Construction glides steadily

Construction work is resuming its upward arch after a slow start in January, shooting up 26.6 percent in February to 1.16 million square meters, registering a total of 2.07 million square meters of construction area authorized by building permits in the first two months of 2011. The most recent February figures, from the Order of Engineers in Beirut and Tripoli, show an 11.5 percent increase in the construction area authorized by permits relative to February of 2010, but the total amount of permits jumped almost 20 percent in comparison to the same period last year. The zone receiving the most construction activity remains Mount Lebanon, for which 682 permits were authorized in February, followed by the South and Bekaa regions. Construction area covered by permits up until February signifies 17 percent growth in comparison to the area covered by permits at this time in 2010. Some however see permits issued as a flawed indicator of the overall health of the real estate and construction sectors as this does not account for cancelled or stalled projects.

Syria hopes to build in billions

Syria will tender $8.4 billion in projects in the second quarter of 2011, a government official announced in the early March. Yasser al-Sibai, general manager of Syria’s Real Estate Development and Investment Commission, Syria’s property industry regulator, told Bloomberg that the commission was in the process of finalizing the tender books for a dozen separate projects totaling 12 million square meters. “We invite more investors to establish companies in Syria and participate in the tendering process, which will be announced in some two months,” said al-Sibai to Bloomberg. “Newly established companies are advised to merge in order to meet our development plans.” The commission has been in existence since 2008, but did not license the country’s first privately owned real estate developer until 2010. Syria has now licensed 24 private developers. Sibai said Syria requires 570,000 new housing units by 2015. But investor response to the to-be-tendered developments (which are set to provide 118,000 units) has been slow, with 35 percent of the investors being non-locals, mostly from the Gulf and a few from Turkey and Iran. An international arbitrator, Kamal Malas, suggested to Bloomberg that Syria’s operating conditions are lacking some of the basic needs for stable operations. “More stability in laws, a clearer vision on behalf of the government, better trained labor force and deeper coordination between authorities are among the issues,” said Malas. It is also unclear how the current unrest sweeping Syria will impact further investments.

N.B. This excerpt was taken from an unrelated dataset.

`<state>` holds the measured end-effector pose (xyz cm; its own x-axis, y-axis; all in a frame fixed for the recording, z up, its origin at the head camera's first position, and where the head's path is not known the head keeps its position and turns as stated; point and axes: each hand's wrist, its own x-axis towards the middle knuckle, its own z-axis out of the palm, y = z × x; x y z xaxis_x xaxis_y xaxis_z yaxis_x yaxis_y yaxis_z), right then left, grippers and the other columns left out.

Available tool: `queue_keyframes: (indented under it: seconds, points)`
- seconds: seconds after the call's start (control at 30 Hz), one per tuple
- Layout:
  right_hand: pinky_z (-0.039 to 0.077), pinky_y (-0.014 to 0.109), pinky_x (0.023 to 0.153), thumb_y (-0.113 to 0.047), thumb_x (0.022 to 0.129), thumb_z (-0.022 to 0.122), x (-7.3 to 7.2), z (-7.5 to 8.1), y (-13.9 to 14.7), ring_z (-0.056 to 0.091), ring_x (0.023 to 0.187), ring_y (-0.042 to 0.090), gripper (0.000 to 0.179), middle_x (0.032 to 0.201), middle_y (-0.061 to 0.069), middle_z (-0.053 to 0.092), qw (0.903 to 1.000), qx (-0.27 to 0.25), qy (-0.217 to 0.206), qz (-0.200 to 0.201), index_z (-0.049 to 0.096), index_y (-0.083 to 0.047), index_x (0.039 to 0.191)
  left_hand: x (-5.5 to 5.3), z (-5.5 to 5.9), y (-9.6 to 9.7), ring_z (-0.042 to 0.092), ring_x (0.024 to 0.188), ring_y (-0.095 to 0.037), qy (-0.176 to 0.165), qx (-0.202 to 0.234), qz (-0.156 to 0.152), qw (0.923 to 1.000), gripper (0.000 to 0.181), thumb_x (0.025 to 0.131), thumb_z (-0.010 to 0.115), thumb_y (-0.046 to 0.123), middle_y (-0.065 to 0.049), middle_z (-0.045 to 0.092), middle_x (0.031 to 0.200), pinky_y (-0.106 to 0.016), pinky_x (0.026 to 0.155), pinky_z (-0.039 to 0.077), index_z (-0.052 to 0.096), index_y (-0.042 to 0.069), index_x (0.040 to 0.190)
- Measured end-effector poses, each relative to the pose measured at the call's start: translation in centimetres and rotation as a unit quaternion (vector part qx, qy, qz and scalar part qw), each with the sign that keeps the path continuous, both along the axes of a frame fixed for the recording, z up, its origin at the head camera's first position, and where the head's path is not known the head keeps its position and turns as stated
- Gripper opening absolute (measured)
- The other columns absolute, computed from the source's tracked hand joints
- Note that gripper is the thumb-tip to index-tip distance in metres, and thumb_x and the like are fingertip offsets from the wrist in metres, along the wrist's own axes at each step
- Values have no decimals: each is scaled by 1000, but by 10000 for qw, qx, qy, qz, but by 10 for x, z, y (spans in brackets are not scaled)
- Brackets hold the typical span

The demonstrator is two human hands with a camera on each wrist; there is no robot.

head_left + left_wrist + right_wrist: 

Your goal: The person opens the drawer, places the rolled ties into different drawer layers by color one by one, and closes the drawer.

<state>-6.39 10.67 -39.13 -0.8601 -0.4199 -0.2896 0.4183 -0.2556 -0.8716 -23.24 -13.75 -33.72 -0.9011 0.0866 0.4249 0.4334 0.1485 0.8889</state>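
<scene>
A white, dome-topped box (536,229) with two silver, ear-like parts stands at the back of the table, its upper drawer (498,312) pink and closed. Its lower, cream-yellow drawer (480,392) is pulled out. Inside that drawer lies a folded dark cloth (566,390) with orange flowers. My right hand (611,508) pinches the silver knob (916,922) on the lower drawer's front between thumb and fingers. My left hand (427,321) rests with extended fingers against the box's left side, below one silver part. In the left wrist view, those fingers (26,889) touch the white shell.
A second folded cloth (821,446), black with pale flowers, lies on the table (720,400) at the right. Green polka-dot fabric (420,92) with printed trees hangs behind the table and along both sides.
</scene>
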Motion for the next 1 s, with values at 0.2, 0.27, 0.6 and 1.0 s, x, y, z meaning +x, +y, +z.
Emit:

MENA construction trillions

A total of $4.3 trillion will be spent on construction in the Middle East and North Africa by 2020, according to a new PricewaterhouseCoopers (PwC) forecast. This estimation represents 80 percent growth over the next decade. In their new report, “Global Construction 2020,” released in March, PwC forecasts global construction spending will grow to reach $12 trillion, experiencing 67 percent growth in the second decade of the 21st century. Jonathan Hook, engineering and construction global leader at PwC, said in a press release announcing the report: “The scale of projected [global] growth in construction output of 67 percent over the next decade from $7.2 trillion to $12 trillion represents a growth of 5.2 percent per annum, outpacing global gross domestic product growth.” According to Hook, the construction industry represents 11 percent of overall global GDP. The report says that Saudi Arabia and Qatar are the MENA growth hot-spots, given KSA’s young population and Qatar’s aggressive government spending in connection with the 2022 World Cup. “Particular emphasis will be placed on social and affordable housing to meet the needs of the growing indigenous populations,” wrote Mohammad Damash, PwC’s real estate, construction and engineering leader for the region in the report. PwC also noted Egypt as a place to look for steady growth. With large public debts, Egypt has passed a law allowing private investment in traditionally publicly funded infrastructure, but recent events may delay this development. Qatar and Algeria will finance most construction from oil and gas exports, the report noted. Squatting chez Qadhafi

A small group of protestors has moved into Saif al-Islam Qadhafi’s home in Hampstead, which is a village within the London borough of Camden renowned for having the largest population of millionaire inhabitants within its boundaries than any other area of Britain. The group, “Topple the Tyrants,” put banners on top of the house with the words “Revolution” and “out of Libya, out of London.” They claimed to the press to be acting “in solidarity with the people of Libya, the people of Cairo, the people of Saudi Arabia.” When asked how many members “Topple the Tyrants” has, group spokesman Montgomery Jones said to reporters: “We’re not doing numbers.” The group has no Libyan members but claims to have “Middle Eastern” membership. A printed announcement proclaiming the group’s squatter’s rights is taped to the $16 million brick house. Though the house is technically owned by a Cayman Islands-registered holding company, the protestors claimed to have received an anonymous tip revealing its location and owner. In the group’s official statement of its intentions, a member who first climbed out of a second story window and down a tree, said: “We do not trust the British government to properly seize the Libyan government’s corrupt and stolen assets so we have decided to take matters into our own hands. The British government only recently stopped actively helping to train the Libyan regime in crowd control techniques… as well as training the regime in repression, British corporations are also guilty of providing the same weapons that are now being used by Qadhafi against the Libyan people.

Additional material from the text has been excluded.